**REQUIRED WORK**
The data must be written out once more, precisely as given.

Start of Block

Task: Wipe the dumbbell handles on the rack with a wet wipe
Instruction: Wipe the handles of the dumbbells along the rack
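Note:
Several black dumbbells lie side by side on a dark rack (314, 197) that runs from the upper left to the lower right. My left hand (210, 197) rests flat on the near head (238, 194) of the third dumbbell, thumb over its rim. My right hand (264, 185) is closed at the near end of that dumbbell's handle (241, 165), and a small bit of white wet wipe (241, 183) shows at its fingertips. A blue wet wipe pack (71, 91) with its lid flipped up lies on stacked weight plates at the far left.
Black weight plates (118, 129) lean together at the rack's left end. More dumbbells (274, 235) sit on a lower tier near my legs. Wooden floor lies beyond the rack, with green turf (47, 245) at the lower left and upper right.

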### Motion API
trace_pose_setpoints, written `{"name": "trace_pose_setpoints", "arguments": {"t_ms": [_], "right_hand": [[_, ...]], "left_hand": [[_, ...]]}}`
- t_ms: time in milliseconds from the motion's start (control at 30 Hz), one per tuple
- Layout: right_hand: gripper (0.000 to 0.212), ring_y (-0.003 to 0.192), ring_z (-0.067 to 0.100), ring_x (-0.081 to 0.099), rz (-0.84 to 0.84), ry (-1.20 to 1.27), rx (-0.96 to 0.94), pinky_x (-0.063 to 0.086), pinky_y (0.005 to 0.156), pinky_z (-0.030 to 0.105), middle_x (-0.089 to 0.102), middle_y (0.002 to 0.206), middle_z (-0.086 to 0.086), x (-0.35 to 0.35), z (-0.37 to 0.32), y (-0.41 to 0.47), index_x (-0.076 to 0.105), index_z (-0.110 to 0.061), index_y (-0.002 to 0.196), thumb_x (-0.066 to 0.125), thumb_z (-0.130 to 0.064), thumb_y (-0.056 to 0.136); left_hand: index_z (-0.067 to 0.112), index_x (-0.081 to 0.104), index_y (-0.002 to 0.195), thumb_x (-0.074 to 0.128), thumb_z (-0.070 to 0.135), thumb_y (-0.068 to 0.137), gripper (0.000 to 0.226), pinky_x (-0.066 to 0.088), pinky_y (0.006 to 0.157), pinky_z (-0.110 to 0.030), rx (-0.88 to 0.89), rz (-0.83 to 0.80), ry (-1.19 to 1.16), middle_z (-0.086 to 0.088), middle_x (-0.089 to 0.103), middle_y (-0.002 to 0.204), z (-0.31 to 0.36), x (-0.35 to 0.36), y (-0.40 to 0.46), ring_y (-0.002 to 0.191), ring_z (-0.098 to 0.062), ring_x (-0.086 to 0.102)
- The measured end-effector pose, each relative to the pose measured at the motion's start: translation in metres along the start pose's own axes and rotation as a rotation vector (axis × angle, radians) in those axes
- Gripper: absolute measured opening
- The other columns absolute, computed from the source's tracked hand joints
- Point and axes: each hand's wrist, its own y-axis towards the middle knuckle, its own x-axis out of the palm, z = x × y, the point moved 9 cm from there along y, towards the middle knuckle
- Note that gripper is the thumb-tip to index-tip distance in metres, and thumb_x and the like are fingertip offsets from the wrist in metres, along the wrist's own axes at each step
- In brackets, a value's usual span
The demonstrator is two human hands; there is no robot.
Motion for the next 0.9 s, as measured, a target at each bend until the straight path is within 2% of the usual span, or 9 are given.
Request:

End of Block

**YOUR RESPONSE**
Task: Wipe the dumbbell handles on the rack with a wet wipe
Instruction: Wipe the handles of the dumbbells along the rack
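Note:
Several black dumbbells lie side by side on a dark rack (314, 197) that runs from the upper left to the lower right. My left hand (210, 197) rests flat on the near head (238, 194) of the third dumbbell, thumb over its rim. My right hand (264, 185) is closed at the near end of that dumbbell's handle (241, 165), and a small bit of white wet wipe (241, 183) shows at its fingertips. A blue wet wipe pack (71, 91) with its lid flipped up lies on stacked weight plates at the far left.
Black weight plates (118, 129) lean together at the rack's left end. More dumbbells (274, 235) sit on a lower tier near my legs. Wooden floor lies beyond the rack, with green turf (47, 245) at the lower left and upper right.
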
### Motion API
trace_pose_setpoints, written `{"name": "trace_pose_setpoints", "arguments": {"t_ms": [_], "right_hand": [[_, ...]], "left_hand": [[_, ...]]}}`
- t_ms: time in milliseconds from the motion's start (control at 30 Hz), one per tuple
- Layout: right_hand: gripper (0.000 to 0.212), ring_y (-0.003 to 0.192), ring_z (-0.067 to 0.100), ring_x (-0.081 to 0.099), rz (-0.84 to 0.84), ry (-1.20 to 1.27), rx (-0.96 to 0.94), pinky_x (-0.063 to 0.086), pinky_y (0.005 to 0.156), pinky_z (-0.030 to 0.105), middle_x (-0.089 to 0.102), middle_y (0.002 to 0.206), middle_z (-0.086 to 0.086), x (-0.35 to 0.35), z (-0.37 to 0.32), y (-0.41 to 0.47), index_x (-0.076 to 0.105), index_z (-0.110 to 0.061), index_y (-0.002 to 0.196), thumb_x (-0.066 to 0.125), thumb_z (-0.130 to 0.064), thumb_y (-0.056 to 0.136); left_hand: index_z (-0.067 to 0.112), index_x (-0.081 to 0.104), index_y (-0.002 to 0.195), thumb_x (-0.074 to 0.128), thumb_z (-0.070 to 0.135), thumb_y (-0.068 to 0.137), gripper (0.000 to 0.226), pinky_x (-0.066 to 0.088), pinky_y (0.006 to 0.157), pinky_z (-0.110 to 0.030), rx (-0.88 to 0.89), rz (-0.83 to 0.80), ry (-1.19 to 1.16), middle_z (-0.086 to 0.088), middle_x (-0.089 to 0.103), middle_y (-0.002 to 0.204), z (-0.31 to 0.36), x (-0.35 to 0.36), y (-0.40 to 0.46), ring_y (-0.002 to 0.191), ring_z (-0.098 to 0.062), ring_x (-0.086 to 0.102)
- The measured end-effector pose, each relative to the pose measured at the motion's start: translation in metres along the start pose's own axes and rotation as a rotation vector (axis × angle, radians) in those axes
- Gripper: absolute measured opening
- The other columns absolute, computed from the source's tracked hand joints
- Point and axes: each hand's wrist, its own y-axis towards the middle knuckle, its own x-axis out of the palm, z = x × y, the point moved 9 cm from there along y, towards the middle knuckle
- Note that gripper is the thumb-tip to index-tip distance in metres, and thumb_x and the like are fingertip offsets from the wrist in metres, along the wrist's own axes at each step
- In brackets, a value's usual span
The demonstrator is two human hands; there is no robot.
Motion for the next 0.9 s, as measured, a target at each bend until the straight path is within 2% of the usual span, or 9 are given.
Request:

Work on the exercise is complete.